- **Directions for this task**:
Restate word for word the lines in the listing below, starting at the line containing "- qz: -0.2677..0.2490" and ending at the line containing "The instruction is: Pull", both included; leave out the rest.

- **Data listing**:
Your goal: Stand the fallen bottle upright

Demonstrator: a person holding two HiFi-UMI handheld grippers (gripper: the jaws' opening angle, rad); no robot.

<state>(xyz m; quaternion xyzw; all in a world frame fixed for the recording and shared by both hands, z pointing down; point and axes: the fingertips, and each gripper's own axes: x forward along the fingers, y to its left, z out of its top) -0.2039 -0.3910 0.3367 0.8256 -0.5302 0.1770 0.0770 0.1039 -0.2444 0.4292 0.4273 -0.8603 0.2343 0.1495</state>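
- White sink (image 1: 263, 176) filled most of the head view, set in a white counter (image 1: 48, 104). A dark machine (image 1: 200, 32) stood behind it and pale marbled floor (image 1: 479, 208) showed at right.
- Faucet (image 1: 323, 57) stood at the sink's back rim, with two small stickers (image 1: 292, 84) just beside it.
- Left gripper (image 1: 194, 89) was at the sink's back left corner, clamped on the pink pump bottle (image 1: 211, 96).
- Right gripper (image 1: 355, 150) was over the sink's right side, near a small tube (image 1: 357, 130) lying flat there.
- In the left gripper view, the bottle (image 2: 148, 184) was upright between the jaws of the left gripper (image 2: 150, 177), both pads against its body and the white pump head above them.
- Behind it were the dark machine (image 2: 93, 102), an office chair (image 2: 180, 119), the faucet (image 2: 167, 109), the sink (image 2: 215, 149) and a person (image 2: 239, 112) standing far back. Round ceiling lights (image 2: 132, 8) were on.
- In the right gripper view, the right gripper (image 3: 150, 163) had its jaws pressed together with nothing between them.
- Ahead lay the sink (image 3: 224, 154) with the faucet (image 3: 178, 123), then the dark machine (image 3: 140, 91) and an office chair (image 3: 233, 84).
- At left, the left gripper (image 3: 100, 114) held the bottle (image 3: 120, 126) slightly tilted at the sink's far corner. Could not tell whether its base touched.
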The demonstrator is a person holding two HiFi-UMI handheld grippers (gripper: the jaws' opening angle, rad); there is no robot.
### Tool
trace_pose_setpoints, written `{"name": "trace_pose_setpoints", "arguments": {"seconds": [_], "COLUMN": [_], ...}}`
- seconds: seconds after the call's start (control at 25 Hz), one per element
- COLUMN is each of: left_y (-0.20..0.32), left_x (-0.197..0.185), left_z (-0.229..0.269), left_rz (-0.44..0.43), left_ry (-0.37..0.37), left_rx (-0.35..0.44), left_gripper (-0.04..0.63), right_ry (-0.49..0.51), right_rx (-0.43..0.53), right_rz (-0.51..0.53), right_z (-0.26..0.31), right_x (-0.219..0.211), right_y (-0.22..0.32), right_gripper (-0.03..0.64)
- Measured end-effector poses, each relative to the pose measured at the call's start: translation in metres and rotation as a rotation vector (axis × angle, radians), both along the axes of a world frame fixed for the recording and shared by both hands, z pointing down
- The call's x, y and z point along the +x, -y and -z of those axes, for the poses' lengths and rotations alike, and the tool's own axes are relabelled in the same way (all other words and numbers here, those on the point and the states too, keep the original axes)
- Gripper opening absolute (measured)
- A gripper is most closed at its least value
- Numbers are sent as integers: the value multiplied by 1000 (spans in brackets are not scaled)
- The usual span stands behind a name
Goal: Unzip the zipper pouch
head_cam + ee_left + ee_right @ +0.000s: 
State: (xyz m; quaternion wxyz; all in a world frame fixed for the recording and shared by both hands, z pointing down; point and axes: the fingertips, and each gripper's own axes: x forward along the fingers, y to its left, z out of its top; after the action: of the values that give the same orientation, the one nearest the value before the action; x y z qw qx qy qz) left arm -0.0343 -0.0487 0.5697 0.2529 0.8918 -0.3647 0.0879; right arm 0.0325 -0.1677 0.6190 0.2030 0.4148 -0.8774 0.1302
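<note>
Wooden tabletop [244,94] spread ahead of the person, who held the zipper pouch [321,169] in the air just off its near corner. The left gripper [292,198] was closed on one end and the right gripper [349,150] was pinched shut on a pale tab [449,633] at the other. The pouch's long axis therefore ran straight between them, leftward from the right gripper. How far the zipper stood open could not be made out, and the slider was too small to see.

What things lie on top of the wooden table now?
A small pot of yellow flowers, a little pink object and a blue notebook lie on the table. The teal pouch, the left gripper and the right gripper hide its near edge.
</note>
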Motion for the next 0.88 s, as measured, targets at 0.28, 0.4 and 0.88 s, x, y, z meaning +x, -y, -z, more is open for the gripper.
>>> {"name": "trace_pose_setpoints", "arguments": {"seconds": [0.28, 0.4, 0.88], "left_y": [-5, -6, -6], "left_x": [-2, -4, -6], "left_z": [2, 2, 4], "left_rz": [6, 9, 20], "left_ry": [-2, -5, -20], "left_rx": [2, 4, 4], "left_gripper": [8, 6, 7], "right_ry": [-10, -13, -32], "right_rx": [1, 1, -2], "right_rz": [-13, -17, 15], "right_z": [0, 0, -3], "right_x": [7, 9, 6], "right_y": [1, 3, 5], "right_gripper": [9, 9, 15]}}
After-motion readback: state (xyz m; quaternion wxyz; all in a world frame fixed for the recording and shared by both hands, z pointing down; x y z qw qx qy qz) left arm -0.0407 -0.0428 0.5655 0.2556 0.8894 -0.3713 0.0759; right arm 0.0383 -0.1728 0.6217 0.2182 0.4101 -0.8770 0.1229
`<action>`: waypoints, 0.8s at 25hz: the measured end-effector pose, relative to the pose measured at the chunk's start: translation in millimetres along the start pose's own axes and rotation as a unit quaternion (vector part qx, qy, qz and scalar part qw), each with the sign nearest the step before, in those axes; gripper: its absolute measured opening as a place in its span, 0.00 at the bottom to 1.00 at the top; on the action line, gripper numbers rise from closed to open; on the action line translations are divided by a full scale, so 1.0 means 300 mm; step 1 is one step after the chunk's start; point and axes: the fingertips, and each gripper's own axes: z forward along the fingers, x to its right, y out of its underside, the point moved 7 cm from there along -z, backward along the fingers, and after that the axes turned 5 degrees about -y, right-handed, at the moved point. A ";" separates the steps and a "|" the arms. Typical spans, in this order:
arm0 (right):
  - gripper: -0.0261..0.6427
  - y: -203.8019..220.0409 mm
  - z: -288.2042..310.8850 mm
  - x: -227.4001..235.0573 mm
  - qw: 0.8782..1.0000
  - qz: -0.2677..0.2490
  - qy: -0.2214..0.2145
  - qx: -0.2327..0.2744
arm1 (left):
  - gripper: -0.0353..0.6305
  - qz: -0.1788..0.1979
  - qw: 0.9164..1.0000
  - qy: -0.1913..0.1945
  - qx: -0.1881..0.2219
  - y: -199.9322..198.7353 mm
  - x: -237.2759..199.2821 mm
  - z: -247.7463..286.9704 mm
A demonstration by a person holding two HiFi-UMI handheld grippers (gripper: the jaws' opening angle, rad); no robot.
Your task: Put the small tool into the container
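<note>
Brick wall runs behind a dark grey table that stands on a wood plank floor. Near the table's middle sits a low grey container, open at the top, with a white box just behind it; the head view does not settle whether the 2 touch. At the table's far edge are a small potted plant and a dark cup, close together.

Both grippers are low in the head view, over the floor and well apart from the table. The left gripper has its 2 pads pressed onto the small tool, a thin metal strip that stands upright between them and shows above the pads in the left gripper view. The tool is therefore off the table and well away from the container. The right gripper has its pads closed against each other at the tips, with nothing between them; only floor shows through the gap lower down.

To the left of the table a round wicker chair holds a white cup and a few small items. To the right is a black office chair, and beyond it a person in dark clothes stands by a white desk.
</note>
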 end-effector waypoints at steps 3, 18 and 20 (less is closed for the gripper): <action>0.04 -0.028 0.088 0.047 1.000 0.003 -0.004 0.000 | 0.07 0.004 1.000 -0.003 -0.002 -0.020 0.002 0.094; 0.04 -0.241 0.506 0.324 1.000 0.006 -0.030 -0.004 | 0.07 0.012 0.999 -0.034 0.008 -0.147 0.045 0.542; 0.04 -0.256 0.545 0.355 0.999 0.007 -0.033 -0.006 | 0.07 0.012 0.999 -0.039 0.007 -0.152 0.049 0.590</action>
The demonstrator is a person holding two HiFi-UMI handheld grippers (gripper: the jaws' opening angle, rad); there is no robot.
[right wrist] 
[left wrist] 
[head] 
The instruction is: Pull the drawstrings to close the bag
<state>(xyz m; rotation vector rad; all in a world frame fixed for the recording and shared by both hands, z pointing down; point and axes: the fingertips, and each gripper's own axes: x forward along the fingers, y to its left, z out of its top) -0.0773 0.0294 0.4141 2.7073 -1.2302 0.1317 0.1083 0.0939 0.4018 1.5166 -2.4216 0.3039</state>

- **Your response**:
  - qz: -0.2677..0.2490
  - qy: -0.2214..0.2145
  - qx: -0.2327..0.2744
arm1 (left):
  - gripper: -0.0353..0.6305
  - qz: -0.1788..0.1979
  - qw: 0.9164..1.0000
  - qy: -0.1913..0.1945
  - qx: -0.1881..0.2219
  - y: -199.9322..198.7353 mm
  - x: -237.2759..199.2821 mm
  - z: -247.7463..286.9704 mm
A demonstration by a person holding two HiFi-UMI handheld grippers (gripper: the jaws' opening angle, rad); no robot.
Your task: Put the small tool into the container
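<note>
Brick wall runs behind a dark grey table that stands on a wood plank floor. Near the table's middle sits a low grey container, open at the top, with a white box just behind it; the head view does not settle whether the 2 touch. At the table's far edge are a small potted plant and a dark cup, close together.

Both grippers are low in the head view, over the floor and well apart from the table. The left gripper has its 2 pads pressed onto the small tool, a thin metal strip that stands upright between them and shows above the pads in the left gripper view. The tool is therefore off the table and well away from the container. The right gripper has its pads closed against each other at the tips, with nothing between them; only floor shows through the gap lower down.

To the left of the table a round wicker chair holds a white cup and a few small items. To the right is a black office chair, and beyond it a person in dark clothes stands by a white desk.
</note>
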 end-effector waypoints at steps 3, 18 and 20 (less is closed for the gripper): <action>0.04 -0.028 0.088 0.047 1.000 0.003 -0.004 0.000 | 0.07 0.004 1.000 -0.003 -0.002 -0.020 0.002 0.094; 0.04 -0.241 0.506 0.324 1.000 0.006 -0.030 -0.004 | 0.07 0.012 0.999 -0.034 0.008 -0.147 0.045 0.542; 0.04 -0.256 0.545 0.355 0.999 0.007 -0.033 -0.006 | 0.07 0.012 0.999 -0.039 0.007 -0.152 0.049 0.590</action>
The demonstrator is a person holding two HiFi-UMI handheld grippers (gripper: the jaws' opening angle, rad); there is no robot.
[right wrist] 
[left wrist] 
[head] 
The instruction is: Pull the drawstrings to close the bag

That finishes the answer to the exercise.